### GOAL OF THE EXERCISE
Repeat exactly the lines that run from the start of the records below to the line with "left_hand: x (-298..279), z", including both of those lines but not the pictures.
BEGIN
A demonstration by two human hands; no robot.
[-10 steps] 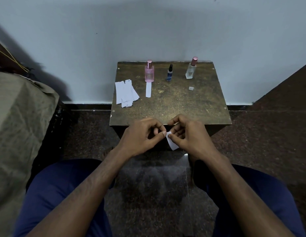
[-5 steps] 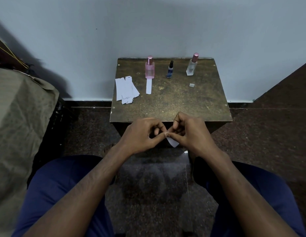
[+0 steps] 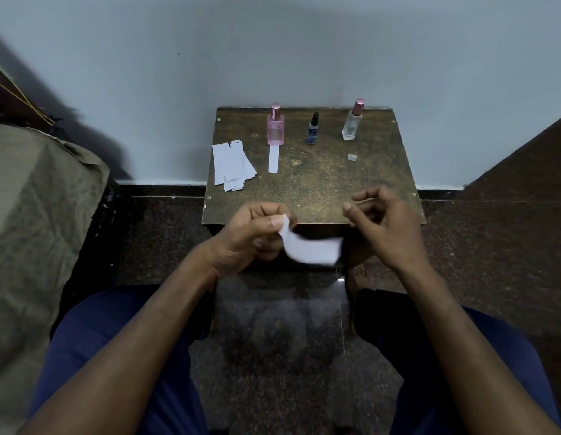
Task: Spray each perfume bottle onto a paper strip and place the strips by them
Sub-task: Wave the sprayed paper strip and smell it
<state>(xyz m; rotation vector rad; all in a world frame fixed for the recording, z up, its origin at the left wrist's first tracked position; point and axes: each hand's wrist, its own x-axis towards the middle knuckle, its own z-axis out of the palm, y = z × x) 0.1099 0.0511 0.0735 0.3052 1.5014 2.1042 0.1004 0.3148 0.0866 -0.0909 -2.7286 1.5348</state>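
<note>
My left hand (image 3: 252,233) pinches one end of a white paper strip (image 3: 310,249) between thumb and forefinger, the strip curving out to the right, blurred, in front of the near edge of the small brown table (image 3: 313,189); my right hand (image 3: 384,224) is apart from it, fingers loosely curled, holding nothing; on the far side of the table stand a pink perfume bottle (image 3: 275,127), a small dark blue bottle (image 3: 312,129) and a clear bottle with a pink cap (image 3: 352,120); another strip (image 3: 273,159) lies just before the pink bottle; a pile of spare strips (image 3: 231,166) overhangs the left edge; a small clear cap (image 3: 352,157) lies near the clear bottle; any label writing is too small to read.
</note>
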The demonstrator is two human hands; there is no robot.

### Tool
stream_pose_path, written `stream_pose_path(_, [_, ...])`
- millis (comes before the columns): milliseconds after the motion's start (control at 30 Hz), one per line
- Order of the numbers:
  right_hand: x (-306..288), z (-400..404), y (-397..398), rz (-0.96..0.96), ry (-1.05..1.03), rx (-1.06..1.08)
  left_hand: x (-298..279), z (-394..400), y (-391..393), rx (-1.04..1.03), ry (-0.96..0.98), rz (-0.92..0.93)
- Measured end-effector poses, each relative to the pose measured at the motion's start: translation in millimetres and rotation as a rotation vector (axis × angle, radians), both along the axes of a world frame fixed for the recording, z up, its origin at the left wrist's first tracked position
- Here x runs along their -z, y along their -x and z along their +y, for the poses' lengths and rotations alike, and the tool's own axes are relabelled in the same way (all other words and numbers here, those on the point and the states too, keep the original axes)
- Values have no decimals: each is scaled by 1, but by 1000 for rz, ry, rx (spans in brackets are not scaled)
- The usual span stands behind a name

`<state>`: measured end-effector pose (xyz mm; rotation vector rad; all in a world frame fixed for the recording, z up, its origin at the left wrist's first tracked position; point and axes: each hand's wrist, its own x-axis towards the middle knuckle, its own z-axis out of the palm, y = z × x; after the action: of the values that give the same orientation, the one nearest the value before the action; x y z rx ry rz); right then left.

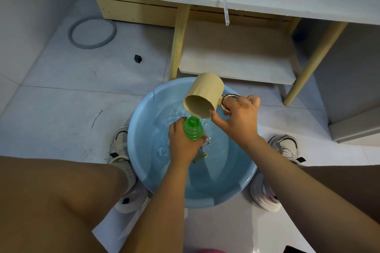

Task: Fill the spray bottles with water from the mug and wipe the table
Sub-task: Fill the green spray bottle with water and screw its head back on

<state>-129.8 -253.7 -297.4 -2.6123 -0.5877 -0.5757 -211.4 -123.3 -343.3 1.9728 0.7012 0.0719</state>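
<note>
there, mug (203,96) rim over bottle (192,127) mouth

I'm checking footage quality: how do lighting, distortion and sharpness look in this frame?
Head view: soft, even indoor light with faint shadows; wide-angle bending curves the white tabletop edge; the beige mug with copper ring handle, green ribbed bottle and both hands are sharp; ripples glint in the pale blue plastic basin.
</note>
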Motion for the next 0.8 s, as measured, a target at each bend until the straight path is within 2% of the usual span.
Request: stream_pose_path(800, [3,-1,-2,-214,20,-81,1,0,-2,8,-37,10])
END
### YOUR RESPONSE
A demonstration by two human hands; no robot.
[-10 steps] 
[-5 steps] 
[+0 steps] 
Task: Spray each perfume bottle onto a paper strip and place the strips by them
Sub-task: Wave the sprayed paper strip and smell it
<state>(xyz m; rotation vector rad; all in a world frame fixed for the recording, z up, its origin at the left wrist's first tracked position; point and axes: each hand's wrist, its own x-axis towards the middle knuckle, its own z-axis out of the palm, y = z × x) 0.1099 0.0511 0.0735 0.3052 1.5014 2.1042 0.1004 0.3148 0.0866 -0.0909 -2.7286 1.5348</state>
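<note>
My left hand (image 3: 252,233) pinches one end of a white paper strip (image 3: 310,249) between thumb and forefinger, the strip curving out to the right, blurred, in front of the near edge of the small brown table (image 3: 313,189); my right hand (image 3: 384,224) is apart from it, fingers loosely curled, holding nothing; on the far side of the table stand a pink perfume bottle (image 3: 275,127), a small dark blue bottle (image 3: 312,129) and a clear bottle with a pink cap (image 3: 352,120); another strip (image 3: 273,159) lies just before the pink bottle; a pile of spare strips (image 3: 231,166) overhangs the left edge; a small clear cap (image 3: 352,157) lies near the clear bottle; any label writing is too small to read.
</note>
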The demonstrator is two human hands; there is no robot.

### Tool
stream_pose_path, written `stream_pose_path(_, [_, ...])`
- millis (comes before the columns): milliseconds after the motion's start (control at 30 Hz), one per line
- Order of the numbers:
  right_hand: x (-306..288), z (-400..404), y (-397..398), rz (-0.96..0.96), ry (-1.05..1.03), rx (-1.06..1.08)
  left_hand: x (-298..279), z (-394..400), y (-391..393), rx (-1.04..1.03), ry (-0.96..0.98), rz (-0.92..0.93)

The complete answer has been given.